On real hardware the gate is carried by bit-2 (the per-generation capability set inside the predicate-gated config-append loop). The platform == 2 branch force-takes the SC path for the iss simulator regardless of the capability bit. The same feature-detect predicate — Megachip ∧ CoresPerChip(SC)>0 ∧ ((+0x628&4) ∨ +0x540) ∧ GetContinuationQueues(SC)[0]==2 — is replayed twice inside Target::Init itself (@0x1D611A4C, @0x1D611E52).

NOTE — TpuTopology[+0] is the topology's first scalar = the platform-type enum (internal {0 hardware, 1 grm, 2 iss}, descriptor-string order). The gate uses == 2; the platform-enum→name pairing is descriptor order, not separately switch-confirmed, but the gate role is byte-exact regardless. (LOW confidence on the enumerator ordering; CONFIRMED on the == 2 comparison.)

Per-Generation Hardware Basis

The SC-offload concurrency knobs default on for exactly one chip generation. ShouldEnableConcurrentSparseCoreOffloading (0x1D6B6F80) and EnableSparseCoreOffloadQueuingInLhs (0x1D6B81E0) both compute their hardware default as (TpuChipParts[+0] == 5), i.e. TpuVersion == 5, then let an AutoOr<bool> proto flag override (test eax, 0x100; cmove). TpuChipParts[+0] is the 0-based internal chip-generation enum.

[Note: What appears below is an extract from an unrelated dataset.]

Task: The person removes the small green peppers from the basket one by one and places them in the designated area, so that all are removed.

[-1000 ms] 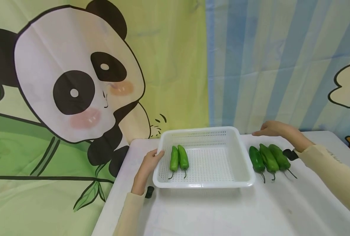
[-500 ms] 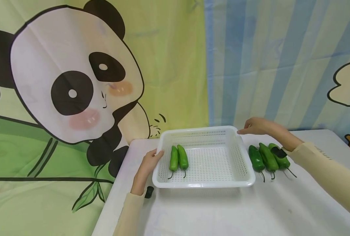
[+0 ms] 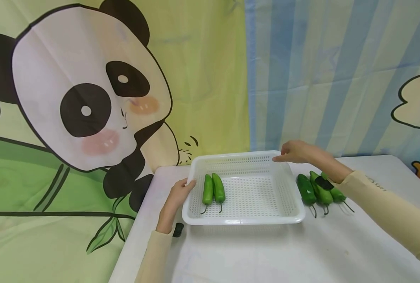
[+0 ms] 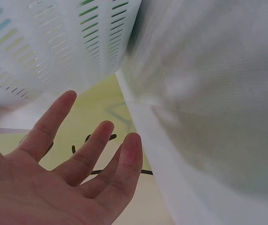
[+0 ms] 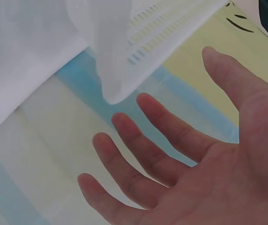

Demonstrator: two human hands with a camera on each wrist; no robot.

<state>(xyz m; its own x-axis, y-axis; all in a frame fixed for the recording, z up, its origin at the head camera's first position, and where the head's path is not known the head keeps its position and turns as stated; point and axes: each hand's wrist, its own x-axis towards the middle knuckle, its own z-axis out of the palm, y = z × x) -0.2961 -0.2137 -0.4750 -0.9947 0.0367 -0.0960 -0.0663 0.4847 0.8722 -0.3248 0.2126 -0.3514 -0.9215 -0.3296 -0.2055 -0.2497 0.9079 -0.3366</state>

TpuVersion (internal)codenameproto value (= internal + 1)
0jellyfish1
1dragonfish2
2pufferfish3
3viperfish4
4ghostlite5
56acc60406 (codename obfuscated in this build)6 — SC-offload default on

QUIRK — the gate has two off-ramps that look like the same thing but are not. Target[+0x628]&4 is a per-generation capability discovered at Target::Init; FLAGS_xla_sc_enable_latency_hiding_scheduler is a runtime flag; and ShouldEnableConcurrentSparseCoreOffloading is a third AutoOr<bool> knob defaulting to TpuVersion==5. A reimplementation that conflates "capability bit" with "the enable flag" will mis-gate the simulator (where +0x540 force-enables) and mis-gate an older part with the flag forced on (where bit-2 is clear and the gate still fails).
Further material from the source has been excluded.